The lean startup philosophy increases a company’s chance of success. The approach focuses on developing products and customers simultaneously, using feedback gleaned from customers to continually refine the startup’s offerings. “The vast majority of failures were not because a company couldn’t build a product; it’s because they had no market,” said Cooper.
In addition, most successful startups abandoned their initial plans and “pivoted” in a new direction after learning through experience what would and would not succeed in the market.
The lean startup utilizes an integrated approach. Its basic tenet: maximize the number of changes required to your product or service with the smallest investment possible.
“Your business model will change and you have a limited amount of money. You have to find out what works before you run out of money,” Cooper stated.
The best way to achieve this goal is to build a small amount of product and present it to potential customers, continually making refinements based on their reactions. “Don’t build something for 2-3 years in a cave and then present it to the customer and wonder why you didn’t get traction. You have to integrate the product development with the customer development. It’s a continuous loop.”
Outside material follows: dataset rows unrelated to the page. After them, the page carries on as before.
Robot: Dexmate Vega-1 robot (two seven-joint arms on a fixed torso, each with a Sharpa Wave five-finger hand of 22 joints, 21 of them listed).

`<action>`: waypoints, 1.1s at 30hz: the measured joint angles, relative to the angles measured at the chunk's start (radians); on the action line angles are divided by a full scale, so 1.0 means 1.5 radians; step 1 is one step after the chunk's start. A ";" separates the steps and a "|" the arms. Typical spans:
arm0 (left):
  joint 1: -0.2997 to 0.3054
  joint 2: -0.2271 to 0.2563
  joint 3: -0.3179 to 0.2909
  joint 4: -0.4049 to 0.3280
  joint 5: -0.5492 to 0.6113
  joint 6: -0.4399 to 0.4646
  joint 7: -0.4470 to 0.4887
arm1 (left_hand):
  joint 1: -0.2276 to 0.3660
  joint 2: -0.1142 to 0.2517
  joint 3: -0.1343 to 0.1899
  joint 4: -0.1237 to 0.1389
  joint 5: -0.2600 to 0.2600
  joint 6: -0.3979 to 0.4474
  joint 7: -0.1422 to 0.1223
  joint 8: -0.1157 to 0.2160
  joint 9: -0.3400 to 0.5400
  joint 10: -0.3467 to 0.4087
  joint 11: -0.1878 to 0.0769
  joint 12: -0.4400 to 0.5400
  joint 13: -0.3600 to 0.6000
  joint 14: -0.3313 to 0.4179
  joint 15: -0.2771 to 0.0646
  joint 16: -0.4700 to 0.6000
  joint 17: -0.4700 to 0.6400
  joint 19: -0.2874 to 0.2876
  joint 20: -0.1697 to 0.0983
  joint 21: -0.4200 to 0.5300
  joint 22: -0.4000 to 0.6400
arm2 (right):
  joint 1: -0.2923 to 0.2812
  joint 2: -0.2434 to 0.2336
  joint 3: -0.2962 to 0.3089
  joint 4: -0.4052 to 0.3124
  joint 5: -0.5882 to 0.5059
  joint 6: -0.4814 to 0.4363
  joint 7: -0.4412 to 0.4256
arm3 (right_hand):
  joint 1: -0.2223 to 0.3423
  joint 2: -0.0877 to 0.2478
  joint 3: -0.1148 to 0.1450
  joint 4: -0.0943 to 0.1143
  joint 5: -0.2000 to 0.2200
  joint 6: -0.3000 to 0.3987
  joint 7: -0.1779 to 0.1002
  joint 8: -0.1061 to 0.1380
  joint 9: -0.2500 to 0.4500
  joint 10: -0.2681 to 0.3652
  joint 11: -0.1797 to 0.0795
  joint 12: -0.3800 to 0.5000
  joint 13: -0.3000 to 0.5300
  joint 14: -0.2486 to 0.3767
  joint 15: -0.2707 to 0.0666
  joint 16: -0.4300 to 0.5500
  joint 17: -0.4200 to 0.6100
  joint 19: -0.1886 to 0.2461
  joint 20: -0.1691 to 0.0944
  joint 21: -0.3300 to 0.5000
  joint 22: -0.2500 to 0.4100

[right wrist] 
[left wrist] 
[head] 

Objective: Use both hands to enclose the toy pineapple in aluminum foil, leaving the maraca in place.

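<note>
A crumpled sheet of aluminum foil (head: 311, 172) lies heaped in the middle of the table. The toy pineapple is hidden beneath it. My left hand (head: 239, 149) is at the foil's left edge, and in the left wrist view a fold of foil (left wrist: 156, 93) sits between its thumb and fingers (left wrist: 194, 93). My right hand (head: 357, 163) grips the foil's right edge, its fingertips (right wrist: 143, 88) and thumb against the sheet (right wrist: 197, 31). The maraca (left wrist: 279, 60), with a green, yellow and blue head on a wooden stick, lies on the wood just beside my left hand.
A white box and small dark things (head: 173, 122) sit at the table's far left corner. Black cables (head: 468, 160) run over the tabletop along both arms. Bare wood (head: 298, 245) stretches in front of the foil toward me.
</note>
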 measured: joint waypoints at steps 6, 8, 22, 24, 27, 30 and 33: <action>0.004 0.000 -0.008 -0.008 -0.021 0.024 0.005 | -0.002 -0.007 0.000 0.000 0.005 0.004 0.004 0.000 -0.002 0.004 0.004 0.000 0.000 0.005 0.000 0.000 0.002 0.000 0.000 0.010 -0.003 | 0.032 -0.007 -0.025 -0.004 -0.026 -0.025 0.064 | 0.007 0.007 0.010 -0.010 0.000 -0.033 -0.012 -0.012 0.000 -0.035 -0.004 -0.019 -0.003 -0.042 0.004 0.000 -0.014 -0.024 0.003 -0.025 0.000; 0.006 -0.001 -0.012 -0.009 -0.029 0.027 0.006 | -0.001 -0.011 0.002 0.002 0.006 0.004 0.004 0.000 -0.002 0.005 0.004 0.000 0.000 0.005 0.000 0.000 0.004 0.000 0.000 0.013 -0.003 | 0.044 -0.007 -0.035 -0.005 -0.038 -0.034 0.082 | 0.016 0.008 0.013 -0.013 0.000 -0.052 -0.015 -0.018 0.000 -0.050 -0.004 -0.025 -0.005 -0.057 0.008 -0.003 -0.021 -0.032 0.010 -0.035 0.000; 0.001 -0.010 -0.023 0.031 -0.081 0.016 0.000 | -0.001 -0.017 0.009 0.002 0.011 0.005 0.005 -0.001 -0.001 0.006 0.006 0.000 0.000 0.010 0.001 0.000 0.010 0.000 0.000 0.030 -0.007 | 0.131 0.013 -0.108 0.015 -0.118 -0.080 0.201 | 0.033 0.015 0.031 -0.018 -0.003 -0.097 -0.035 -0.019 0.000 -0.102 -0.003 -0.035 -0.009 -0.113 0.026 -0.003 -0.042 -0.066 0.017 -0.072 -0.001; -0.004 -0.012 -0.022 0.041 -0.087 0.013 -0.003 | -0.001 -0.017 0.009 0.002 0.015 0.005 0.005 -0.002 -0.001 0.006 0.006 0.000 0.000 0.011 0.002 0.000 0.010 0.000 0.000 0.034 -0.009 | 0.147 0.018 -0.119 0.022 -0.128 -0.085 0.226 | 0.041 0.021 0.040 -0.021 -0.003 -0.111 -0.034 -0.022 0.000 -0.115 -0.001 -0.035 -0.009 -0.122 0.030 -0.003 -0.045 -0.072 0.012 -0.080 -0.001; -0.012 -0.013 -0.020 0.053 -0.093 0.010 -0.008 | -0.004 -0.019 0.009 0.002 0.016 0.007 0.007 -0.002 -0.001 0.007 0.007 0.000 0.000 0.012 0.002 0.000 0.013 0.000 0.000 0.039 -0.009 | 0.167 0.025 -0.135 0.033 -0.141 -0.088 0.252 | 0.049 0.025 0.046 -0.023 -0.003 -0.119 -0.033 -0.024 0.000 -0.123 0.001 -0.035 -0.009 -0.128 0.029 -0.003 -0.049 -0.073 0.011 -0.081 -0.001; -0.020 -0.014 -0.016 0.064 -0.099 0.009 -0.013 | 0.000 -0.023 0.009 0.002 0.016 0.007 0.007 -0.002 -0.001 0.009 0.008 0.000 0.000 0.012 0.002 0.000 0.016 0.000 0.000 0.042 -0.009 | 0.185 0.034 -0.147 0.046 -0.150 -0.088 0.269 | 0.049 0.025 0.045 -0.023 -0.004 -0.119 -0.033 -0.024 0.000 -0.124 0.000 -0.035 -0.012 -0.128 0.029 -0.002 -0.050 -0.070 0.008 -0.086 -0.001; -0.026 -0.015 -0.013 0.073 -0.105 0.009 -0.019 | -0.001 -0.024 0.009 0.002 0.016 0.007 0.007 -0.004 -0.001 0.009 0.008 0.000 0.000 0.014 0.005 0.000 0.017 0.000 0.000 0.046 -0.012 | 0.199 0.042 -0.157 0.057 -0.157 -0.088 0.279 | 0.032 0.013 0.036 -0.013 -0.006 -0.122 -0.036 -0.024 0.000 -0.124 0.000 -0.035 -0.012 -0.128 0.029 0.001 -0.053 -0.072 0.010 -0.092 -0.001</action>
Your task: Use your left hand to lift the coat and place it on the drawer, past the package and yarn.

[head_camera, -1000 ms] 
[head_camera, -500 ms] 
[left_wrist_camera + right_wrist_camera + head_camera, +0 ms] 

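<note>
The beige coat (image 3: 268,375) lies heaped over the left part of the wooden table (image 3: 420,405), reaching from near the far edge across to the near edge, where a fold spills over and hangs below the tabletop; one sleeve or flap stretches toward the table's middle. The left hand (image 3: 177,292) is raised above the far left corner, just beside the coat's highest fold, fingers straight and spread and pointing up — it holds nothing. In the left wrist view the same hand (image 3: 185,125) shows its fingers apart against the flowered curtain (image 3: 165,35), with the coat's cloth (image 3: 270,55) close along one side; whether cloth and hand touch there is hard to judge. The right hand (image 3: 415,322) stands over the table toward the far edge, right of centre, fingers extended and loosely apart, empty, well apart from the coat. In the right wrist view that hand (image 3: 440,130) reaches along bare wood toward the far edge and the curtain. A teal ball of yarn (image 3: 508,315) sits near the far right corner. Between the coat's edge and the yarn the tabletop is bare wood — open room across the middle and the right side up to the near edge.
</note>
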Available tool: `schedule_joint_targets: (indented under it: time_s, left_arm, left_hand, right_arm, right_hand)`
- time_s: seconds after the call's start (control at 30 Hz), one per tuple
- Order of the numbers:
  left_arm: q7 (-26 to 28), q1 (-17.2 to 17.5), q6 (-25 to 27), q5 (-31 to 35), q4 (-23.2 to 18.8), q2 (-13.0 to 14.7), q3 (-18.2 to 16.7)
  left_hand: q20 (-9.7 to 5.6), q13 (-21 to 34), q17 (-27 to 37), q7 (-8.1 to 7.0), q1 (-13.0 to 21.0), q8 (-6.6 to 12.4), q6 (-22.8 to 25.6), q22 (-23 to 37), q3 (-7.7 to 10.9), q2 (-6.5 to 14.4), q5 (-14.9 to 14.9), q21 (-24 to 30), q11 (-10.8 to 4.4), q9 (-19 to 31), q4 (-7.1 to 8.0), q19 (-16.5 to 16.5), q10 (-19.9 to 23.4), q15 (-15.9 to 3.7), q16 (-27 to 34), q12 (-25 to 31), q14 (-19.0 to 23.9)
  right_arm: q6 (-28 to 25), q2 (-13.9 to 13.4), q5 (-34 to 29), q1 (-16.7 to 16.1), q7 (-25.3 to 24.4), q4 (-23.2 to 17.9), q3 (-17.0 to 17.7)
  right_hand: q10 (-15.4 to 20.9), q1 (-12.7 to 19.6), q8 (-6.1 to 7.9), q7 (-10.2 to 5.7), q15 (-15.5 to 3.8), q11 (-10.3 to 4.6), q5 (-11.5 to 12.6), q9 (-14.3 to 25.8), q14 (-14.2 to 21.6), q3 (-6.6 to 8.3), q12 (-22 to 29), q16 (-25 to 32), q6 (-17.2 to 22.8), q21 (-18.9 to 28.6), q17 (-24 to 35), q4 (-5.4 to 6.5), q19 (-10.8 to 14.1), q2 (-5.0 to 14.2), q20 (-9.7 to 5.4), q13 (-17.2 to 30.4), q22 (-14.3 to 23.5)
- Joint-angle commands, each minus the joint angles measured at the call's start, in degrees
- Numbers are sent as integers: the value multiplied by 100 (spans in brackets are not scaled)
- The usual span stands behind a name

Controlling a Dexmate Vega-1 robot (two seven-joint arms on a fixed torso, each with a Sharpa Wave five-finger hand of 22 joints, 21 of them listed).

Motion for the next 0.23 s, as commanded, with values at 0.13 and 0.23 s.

“Get out of the building,” added Vlaskovits. “Interact, validate, figure out your clients’ reality before you build to scale.”
The pair doesn’t advocate a specific step-by-step approach or rigid methodology. They simply advise entrepreneurs to constantly question their assumptions, frequently interact with their potential customers and continue to iterate through learning – making changes to their products based on what the market tells them.
When it comes to market assessments, it’s important to know the difference between “top-down” and “bottom-up” approaches. Top-down assessments rely on numbers gathered by large market research firms and can be misleading. “Use those numbers wisely,” Cooper said.
By contrast, the bottom-up approach is more realistic and informative. It leverages the cost of the average transaction, the number of customers in the market and the number of potential annual transactions, allowing the entrepreneur to better understand where his/her product needs refining.
“You can build the best mousetrap ever, but if no one wants to buy it, you’ve failed,” Vlaskovits said. “Again, get out of the building and validate your core assumptions.”